What you have to do:
Only the opening lines of the listing, through the one with "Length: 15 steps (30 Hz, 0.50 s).", are to be retyped, each exactly as it stands.

-*-

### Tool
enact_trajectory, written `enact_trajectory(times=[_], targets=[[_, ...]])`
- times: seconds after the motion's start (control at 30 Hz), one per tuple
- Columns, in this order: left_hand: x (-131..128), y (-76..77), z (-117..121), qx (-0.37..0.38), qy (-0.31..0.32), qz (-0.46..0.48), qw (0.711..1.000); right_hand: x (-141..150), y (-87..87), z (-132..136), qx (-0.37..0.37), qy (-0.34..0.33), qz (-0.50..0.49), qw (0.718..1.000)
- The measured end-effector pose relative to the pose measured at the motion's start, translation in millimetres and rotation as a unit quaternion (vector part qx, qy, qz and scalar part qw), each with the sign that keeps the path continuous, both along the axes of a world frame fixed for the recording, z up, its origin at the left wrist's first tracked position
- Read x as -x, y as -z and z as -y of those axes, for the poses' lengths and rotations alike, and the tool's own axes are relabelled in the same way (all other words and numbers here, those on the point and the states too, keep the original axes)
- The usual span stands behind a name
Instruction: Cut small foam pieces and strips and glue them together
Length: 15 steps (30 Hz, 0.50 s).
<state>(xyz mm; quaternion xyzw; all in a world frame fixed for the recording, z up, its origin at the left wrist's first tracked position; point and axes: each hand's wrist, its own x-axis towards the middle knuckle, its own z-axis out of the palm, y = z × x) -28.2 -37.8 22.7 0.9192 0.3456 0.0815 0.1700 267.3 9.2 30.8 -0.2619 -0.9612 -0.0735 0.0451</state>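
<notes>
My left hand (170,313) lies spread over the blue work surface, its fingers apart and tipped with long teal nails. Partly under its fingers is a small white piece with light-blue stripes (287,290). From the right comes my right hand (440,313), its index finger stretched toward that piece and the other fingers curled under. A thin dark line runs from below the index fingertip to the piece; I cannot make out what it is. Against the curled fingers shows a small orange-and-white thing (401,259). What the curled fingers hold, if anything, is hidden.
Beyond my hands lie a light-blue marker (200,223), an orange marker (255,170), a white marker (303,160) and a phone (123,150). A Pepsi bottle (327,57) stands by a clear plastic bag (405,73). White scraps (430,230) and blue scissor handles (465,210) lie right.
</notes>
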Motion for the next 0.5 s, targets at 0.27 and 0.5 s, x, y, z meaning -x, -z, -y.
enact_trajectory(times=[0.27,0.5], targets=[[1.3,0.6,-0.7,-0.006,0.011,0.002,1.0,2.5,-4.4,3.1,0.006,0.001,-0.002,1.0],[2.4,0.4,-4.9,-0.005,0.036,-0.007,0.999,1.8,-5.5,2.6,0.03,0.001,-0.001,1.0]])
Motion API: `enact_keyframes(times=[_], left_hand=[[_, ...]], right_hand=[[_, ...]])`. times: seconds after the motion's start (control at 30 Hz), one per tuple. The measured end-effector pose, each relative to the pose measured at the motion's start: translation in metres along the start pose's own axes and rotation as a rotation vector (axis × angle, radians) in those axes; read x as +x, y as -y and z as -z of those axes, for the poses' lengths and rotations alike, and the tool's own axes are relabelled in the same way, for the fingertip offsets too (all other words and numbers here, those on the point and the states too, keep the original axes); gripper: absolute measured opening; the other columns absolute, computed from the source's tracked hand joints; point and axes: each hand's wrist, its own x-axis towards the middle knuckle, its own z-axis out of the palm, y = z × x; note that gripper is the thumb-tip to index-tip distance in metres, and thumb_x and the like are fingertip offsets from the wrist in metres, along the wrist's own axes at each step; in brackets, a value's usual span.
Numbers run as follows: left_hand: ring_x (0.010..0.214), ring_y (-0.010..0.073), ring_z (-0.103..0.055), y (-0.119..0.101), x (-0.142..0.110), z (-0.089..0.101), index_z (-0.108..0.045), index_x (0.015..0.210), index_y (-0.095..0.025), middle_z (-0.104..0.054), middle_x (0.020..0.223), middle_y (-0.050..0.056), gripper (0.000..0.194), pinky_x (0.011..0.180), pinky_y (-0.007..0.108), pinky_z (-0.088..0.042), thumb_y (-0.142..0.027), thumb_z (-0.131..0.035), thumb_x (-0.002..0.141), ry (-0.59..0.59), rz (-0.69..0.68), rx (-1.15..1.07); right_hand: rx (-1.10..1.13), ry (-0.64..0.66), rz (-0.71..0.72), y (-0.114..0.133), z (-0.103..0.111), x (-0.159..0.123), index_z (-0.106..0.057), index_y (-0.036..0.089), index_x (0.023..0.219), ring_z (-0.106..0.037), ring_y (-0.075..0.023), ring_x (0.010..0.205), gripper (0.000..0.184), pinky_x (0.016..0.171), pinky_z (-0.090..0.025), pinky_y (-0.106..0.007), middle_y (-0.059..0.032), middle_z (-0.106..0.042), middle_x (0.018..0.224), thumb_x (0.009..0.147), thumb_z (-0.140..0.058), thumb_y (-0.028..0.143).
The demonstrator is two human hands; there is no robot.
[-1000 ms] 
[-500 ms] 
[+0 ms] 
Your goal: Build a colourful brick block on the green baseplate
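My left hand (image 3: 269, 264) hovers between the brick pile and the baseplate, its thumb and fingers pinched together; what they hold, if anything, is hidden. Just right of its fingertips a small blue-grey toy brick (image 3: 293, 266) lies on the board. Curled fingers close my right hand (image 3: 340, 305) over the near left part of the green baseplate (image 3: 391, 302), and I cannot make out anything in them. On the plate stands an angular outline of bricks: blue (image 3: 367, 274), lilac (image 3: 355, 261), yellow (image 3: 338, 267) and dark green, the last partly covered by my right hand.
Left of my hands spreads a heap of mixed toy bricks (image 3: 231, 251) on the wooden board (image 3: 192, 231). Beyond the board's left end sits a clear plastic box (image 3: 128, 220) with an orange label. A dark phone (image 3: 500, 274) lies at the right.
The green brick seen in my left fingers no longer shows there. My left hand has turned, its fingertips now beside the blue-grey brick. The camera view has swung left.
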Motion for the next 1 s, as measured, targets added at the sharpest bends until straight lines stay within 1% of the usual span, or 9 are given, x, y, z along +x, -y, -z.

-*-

Result of the task:
### Tool
enact_trajectory, written `enact_trajectory(times=[_], targets=[[_, ...]])`
- times: seconds after the motion's start (control at 30 Hz), one per tuple
- Columns, in this order: left_hand: x (-131..128), y (-76..77), z (-117..121), qx (-0.37..0.38), qy (-0.31..0.32), qz (-0.46..0.48), qw (0.711..1.000); right_hand: x (-141..150), y (-87..87), z (-132..136), qx (-0.37..0.37), qy (-0.34..0.33), qz (-0.50..0.49), qw (0.718..1.000)
- The measured end-effector pose relative to the pose measured at the motion's start, translation in millimetres and rotation as a unit quaternion (vector part qx, qy, qz and scalar part qw), each with the sign that keeps the path continuous, both along the axes of a world frame fixed for the recording, z up, its origin at the left wrist's first tracked position
- Read x as -x, y as -z and z as -y of those axes, for the poses' lengths and rotations alike, and the tool's own axes are relabelled in the same way (all other words and numbers here, those on the point and the states too, keep the original axes)
- The usual span stands behind a name
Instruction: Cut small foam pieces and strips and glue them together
Length: 15 steps (30 Hz, 0.50 s).

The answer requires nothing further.